README: Raw data of the publication: "LOXHD1 is indispensable for maintaining TMC1 auditory mechanosensitive channels at the site of force transmission.
[Raw data of the publication: "LOXHD1 is indispensable for maintaining TMC1 auditory mechanosensitive channels at the site of force transmission."](https://doi.org/10.5061/dryad.v15dv4256)
This dataset includes raw scanning electron microscopy (SEM) images, airyscan immunofluorescent (IF) microscopy images, and SUB-Immunogold-SEM images acquired and analyzed for Figures of the publication: "LOXHD1 is indispensable for maintaining TMC1 auditory mechanosensitive channels at the site of force transmission."
Description of the data and file structure
The data are organized in folders following the names of the Figures in the publication. Subfolders are used for better data organization based on ages, genotypes, and ID of independent experiments. Information on animal ages, genotypes, labeling, and position was also included in the title of each file. To have a better understanding of the data, we suggest future users of this dataset to read our publication.
All IF data files are in a *.czi format. Please use Zeiss Zen software or Oxford Instruments Imaris software to open and analyze.
All SEM and SUB-Immunogold-SEM files are in *.tiff or *.jpg format. We suggest using ImageJ to open and analyze.
Please find the detailed folder and subfolder organization structure and description below:
Figure 1h-k and Supp. Figure 2a-c----SEM pictures IHC: It contains 4 subfolders:
Figure 1h-k and Supp.
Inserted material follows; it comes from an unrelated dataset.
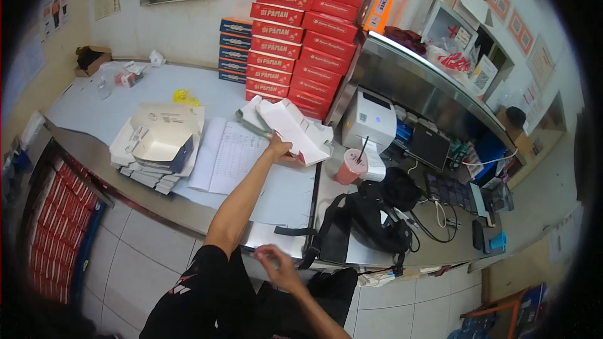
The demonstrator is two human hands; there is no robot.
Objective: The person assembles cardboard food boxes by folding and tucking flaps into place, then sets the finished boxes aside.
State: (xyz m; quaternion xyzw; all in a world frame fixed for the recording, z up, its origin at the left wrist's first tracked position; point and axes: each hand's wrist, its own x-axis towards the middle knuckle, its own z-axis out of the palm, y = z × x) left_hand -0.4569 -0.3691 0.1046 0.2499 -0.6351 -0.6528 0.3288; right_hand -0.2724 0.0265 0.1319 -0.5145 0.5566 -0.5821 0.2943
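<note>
My left hand (pixel 278 149) reaches across the table and grips the near edge of a white, partly folded cardboard box (pixel 286 122). Other white flattened cartons lie under and around it, in front of the red stack. Near the table's front edge, my right hand (pixel 279 268) hovers close to my lap, fingers loosely bent and apart, holding nothing. Beside the left forearm lies an open notebook (pixel 233 157) with handwritten rows. To its left, an open white-and-dark-blue box (pixel 164 144) rests on a pile of flat cartons (pixel 147 174).
Tall stacks of red boxes (pixel 273 50) and a shorter blue stack (pixel 233 50) stand at the back. Rightward are a white printer (pixel 369 118), a pink drink cup (pixel 352 167), a black bag (pixel 377 220) and cables. Red boxes fill a low shelf (pixel 59 232) at left.
</note>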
Figure 2a-c----SEM pictures IHC/P7: It contains 2 Excel files and 23 subfolders. Each Excel file is a summary of the quantification of P7 stereocilia width for Loxhd1-WT or Delta homo. Each subfolder represents one IHC used for P7 stereocilia width measurement and contains 3 images that show the measurement for each row and the corresponding *.csv files with width data.
Figure 1h-k and Supp. Figure 2a-c----SEM pictures IHC/P11: It contains 2 Excel files and 25 subfolders. Each Excel file is a summary of the quantification of P11 stereocilia width for Loxhd1-WT or Delta homo. Each subfolder represents one IHC used for P11 stereocilia width measurement and contains 3 images that show the measurement for each row and the corresponding *.csv files with width data.
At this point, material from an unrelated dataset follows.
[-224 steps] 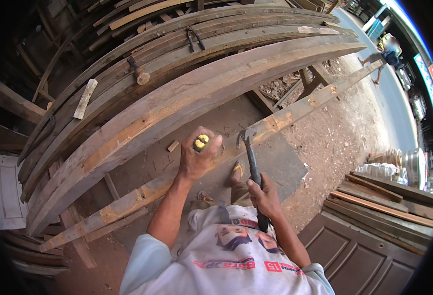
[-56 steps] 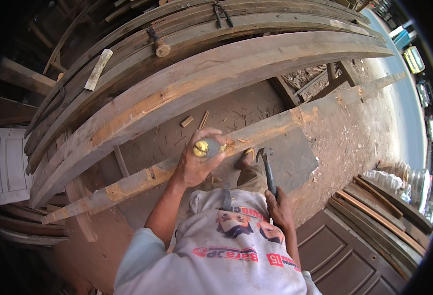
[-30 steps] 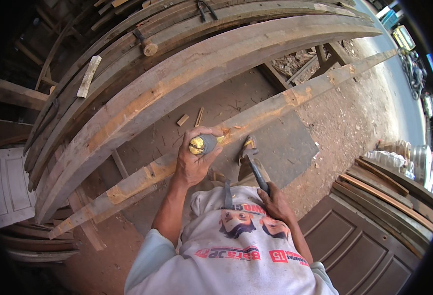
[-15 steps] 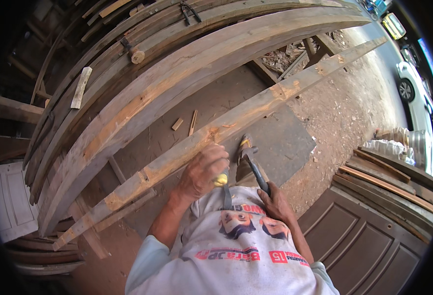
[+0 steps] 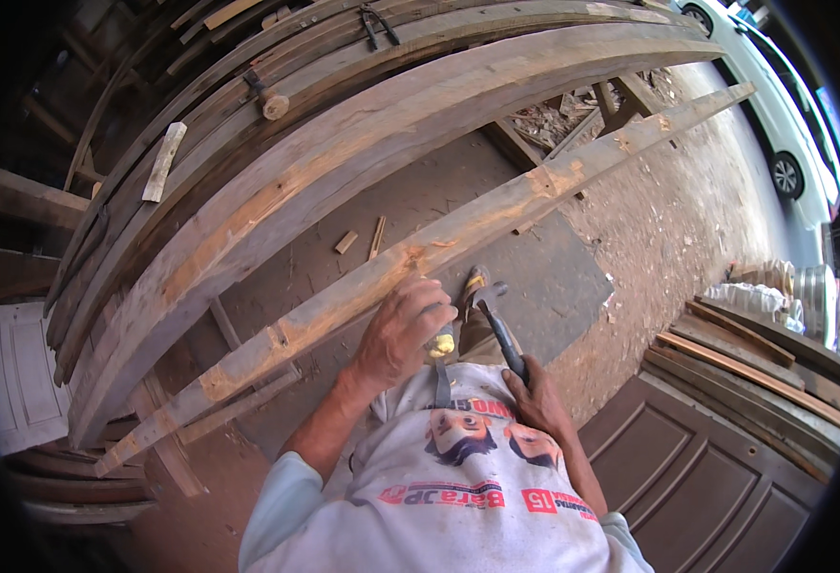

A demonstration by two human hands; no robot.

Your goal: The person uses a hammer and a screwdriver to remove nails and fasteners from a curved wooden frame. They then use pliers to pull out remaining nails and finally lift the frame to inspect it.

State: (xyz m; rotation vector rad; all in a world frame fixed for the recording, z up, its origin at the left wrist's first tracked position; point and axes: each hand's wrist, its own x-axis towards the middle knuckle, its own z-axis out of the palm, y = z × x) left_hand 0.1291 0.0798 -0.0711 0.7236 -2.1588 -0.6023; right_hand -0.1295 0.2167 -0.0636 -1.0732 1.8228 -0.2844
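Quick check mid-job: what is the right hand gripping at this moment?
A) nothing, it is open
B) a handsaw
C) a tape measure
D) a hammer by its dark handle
D: the right hand is wrapped around the dark handle of a hammer whose metal head sits just below the long wooden beam, while the left hand holds a yellow-handled chisel.

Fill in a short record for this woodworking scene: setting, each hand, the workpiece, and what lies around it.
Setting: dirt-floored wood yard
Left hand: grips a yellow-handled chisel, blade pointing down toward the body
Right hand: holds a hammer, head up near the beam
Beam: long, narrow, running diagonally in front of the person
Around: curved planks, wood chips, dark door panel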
Figure 1h-k and Supp. Figure 2a-c----SEM pictures IHC/P21: It contains 2 Excel files and 21 subfolders. Each Excel file is a summary of the quantification of P21 stereocilia width for Loxhd1-WT or Delta homo. Each subfolder represents one IHC used for P21 stereocilia width measurement and contains 3 images that show the measurement for each row and the corresponding *.csv files with width data.
Figure 1h-k and Supp. Figure 2a-c----SEM pictures IHC/P60: It contains Excel files and 12 subfolders. Each Excel file is a summary of the quantification of P60 stereocilia width for Loxhd1-WT or Delta homo. Each subfolder represents one IHC used for P60 stereocilia width measurement and contains 3 images that show the measurement for each row and the corresponding *.csv files with width data.
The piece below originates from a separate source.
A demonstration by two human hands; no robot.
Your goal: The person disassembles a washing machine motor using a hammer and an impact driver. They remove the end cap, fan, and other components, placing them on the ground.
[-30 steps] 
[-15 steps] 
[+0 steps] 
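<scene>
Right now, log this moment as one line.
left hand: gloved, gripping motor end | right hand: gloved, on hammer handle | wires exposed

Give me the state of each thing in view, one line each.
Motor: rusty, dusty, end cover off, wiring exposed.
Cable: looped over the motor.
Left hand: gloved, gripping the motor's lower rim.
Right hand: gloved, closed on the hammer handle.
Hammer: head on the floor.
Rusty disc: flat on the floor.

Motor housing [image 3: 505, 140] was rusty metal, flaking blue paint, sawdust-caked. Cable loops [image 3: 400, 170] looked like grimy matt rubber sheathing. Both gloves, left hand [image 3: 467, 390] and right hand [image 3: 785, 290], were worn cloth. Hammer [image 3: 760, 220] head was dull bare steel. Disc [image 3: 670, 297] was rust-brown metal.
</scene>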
Figure 3----Airy scan IF pictures IHC: It contains 3 subfolders:
Figure 3----Airy scan IF pictures IHC/TMC1-HA: It contains 8 subfolders representing each independent immunofluorescent staining experiment, and each subfolder contains 4-27 Zeiss airyscan high-resolution microscopy files.
Figure 3----Airy scan IF pictures IHC/TMC2-Myc: It contains 4 subfolders representing each independent immunofluorescent staining experiment, and each subfolder contains 4-7 Zeiss airyscan high-resolution microscopy files.
Figure 3----Airy scan IF pictures IHC/TMIE-HA: It contains 2 subfolders representing each independent immunofluorescent staining experiment, and each subfolder contains 4-7 Zeiss airyscan high-resolution microscopy files.
Figure 4----SEM pictures IHC: It contains 3 subfolders organized based on mouse ages:
Figure 4----SEM pictures IHC/P7 IHC SUB anti-HA: It contains 3 subfolders organized by mouse genotypes, each containing 16-46 P7 IHC anti-HA SUB-Immunogold-SEM images.
Figure 4----SEM pictures IHC/P11 IHC SUB anti-HA: It contains 3 subfolders organized by mouse genotypes, each containing 13-25 P11 IHC anti-HA SUB-Immunogold-SEM images.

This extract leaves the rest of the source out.